INSTRUCTIONS TO CANDIDATES
ANSWER ALL QUESTIONS

1 What this Module is About?

1.1 Introduction from the Module Leader

A quote from SiSense: “Data intelligence refers to all the analytical tools and methods companies employ to form a better understanding of the information they collect to improve their services or investments.”.  

This module equips you with advanced data analytics, predictive analytics and data intelligence as well as analytics skills. It will support the development of an in-depth, systematic and critical understanding of the current research issues relating to Data Analytics and Intelligence. 

1.2 Module Aims

On behalf of the module team, I would like to welcome you to this module, which we hope you will find both challenging and rewarding. 

The module is based around the use of data analytics for informatics, decision making support, and intelligent systems.
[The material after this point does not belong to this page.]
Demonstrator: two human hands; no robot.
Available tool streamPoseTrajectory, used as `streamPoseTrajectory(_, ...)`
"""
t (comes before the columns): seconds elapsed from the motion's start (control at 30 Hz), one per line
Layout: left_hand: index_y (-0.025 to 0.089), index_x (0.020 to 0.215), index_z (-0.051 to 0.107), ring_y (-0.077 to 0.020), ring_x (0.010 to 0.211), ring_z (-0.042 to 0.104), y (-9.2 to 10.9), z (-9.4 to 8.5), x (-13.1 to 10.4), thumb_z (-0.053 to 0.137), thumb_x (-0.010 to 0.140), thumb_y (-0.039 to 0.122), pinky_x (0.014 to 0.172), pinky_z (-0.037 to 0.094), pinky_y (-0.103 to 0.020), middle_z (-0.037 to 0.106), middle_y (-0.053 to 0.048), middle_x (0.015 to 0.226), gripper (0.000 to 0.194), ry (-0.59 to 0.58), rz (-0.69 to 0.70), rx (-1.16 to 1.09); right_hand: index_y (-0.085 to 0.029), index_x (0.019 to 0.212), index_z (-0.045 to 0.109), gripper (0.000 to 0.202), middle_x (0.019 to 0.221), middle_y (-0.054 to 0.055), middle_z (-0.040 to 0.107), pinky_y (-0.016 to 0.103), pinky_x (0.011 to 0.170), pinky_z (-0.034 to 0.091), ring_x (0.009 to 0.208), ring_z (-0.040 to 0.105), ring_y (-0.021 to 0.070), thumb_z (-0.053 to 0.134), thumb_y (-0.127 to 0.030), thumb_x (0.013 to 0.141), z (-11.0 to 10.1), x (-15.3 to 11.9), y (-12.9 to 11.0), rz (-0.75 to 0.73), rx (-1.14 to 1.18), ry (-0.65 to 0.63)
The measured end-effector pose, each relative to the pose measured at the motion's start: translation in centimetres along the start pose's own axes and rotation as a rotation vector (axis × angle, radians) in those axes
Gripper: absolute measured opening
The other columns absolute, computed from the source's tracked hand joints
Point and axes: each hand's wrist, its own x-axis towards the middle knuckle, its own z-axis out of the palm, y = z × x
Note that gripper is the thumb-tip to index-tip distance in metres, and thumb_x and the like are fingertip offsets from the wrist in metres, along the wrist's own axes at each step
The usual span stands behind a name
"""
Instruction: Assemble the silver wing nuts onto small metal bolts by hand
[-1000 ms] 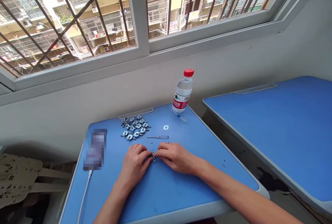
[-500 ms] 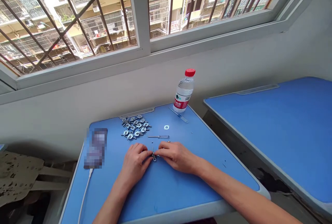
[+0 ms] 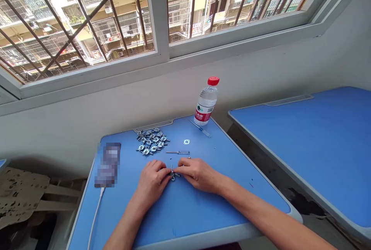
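Between my fingertips, low over the blue desk, is a small metal fitting with an upright pin and a ring-shaped end. My left hand pinches it from the left. From the other side, my right hand has thumb and index finger closed on it. The fingers cover part of the fitting. Just beyond my hands lies a small screwdriver with a clear handle. A flat metal plate with a round hole rests farther back. At the back left is a pile of similar metal fittings.
A water bottle with a red cap stands at the back right corner, beside a second screwdriver. On the left lies a blurred phone with a white cable. Another blue desk is to the right, across a gap.
Both hands stay almost in place around the metal fitting, with its pin and side part showing slightly differently. The whole view has shifted a little.
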Motion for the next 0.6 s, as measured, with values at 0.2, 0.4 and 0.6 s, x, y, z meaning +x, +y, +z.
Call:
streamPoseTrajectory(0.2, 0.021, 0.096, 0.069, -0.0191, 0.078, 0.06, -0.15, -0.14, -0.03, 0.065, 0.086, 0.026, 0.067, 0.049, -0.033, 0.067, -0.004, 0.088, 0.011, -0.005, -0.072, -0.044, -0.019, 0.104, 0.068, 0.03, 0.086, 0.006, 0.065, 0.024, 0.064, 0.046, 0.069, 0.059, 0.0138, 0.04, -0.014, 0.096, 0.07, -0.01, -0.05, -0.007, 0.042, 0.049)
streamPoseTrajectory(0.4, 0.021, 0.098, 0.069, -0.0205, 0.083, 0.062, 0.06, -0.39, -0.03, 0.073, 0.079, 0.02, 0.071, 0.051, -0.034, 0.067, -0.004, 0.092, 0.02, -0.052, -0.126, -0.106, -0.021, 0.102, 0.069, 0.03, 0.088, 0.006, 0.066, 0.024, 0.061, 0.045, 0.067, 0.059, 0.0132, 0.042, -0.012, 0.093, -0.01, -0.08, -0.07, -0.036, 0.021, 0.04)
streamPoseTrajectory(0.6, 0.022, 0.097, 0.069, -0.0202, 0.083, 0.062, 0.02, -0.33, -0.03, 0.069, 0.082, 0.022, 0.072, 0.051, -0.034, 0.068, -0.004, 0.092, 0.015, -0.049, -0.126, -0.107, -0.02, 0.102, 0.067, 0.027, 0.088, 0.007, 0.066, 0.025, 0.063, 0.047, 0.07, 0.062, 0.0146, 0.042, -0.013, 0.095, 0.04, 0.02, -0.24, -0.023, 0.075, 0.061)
We will investigate the models, approaches, issues, techniques and technologies to support data analytics and intelligence. At MSc level, the style of learning is very self-directed, you are expected to investigate and explore topics independently and report back to the group. It is important to be able to understand and explain your findings.

Topics such as data analysis, visualisation, analytical method and big data will be discussed. The module provides you with an in-depth, systematic and critical understanding of the current research issues concerning Data Analytics, Data Intelligence and Knowledge Discovery. 

The foundations of this module are based on the theories and practical issues associated with Analytics and Intelligence. We will use the python toolset for the application of theories – note that there are many other software products that can be used for analytics, visualisation, statistics, data mining, machine learning and decision support making.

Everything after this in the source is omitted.